— Assigned task —
Retype the material below, keeping each line identical.

— Raw data —

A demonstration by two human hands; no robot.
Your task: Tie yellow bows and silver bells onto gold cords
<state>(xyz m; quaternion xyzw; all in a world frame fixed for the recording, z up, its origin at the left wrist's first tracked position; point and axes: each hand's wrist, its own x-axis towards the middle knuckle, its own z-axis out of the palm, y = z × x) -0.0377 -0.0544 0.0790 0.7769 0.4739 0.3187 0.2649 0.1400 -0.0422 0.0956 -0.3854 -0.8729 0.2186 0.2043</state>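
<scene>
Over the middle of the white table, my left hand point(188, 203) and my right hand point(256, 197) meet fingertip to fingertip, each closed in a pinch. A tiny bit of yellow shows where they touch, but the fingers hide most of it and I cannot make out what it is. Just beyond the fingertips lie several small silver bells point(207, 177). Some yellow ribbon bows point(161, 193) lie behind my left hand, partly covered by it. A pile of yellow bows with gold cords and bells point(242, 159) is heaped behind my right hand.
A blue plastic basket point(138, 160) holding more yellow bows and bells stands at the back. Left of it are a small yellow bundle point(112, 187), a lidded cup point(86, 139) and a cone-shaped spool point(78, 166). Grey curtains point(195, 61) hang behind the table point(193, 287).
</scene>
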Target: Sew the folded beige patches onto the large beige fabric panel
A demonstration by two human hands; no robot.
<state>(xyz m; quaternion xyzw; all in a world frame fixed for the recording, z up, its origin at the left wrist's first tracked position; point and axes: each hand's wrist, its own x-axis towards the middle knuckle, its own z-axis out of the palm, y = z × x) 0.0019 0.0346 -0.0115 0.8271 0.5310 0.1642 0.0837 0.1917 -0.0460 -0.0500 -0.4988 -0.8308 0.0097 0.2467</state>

— Answer to this task —
A demonstration by two human hands; no robot.
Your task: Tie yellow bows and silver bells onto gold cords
<state>(xyz m; quaternion xyzw; all in a world frame fixed for the recording, z up, its origin at the left wrist's first tracked position; point and axes: each hand's wrist, its own x-axis towards the middle knuckle, its own z-axis out of the palm, y = z × x) -0.0377 -0.0544 0.0790 0.7769 0.4739 0.3187 0.2649 0.1400 -0.0422 0.0956 -0.3854 -0.8729 0.2186 0.2043</state>
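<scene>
Over the middle of the white table, my left hand point(188, 203) and my right hand point(256, 197) meet fingertip to fingertip, each closed in a pinch. A tiny bit of yellow shows where they touch, but the fingers hide most of it and I cannot make out what it is. Just beyond the fingertips lie several small silver bells point(207, 177). Some yellow ribbon bows point(161, 193) lie behind my left hand, partly covered by it. A pile of yellow bows with gold cords and bells point(242, 159) is heaped behind my right hand.
A blue plastic basket point(138, 160) holding more yellow bows and bells stands at the back. Left of it are a small yellow bundle point(112, 187), a lidded cup point(86, 139) and a cone-shaped spool point(78, 166). Grey curtains point(195, 61) hang behind the table point(193, 287).
</scene>
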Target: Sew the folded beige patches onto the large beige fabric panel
A demonstration by two human hands; no robot.
<state>(xyz m; quaternion xyzw; all in a world frame fixed for the recording, z up, its origin at the left wrist's first tracked position; point and axes: each hand's wrist, its own x-axis towards the middle knuckle, its own z-axis out of the palm, y = z × x) 0.0019 0.0346 -0.0115 0.8271 0.5310 0.1642 0.0837 0.1917 -0.0460 -0.0500 -0.4988 -0.8308 0.0097 0.2467</state>

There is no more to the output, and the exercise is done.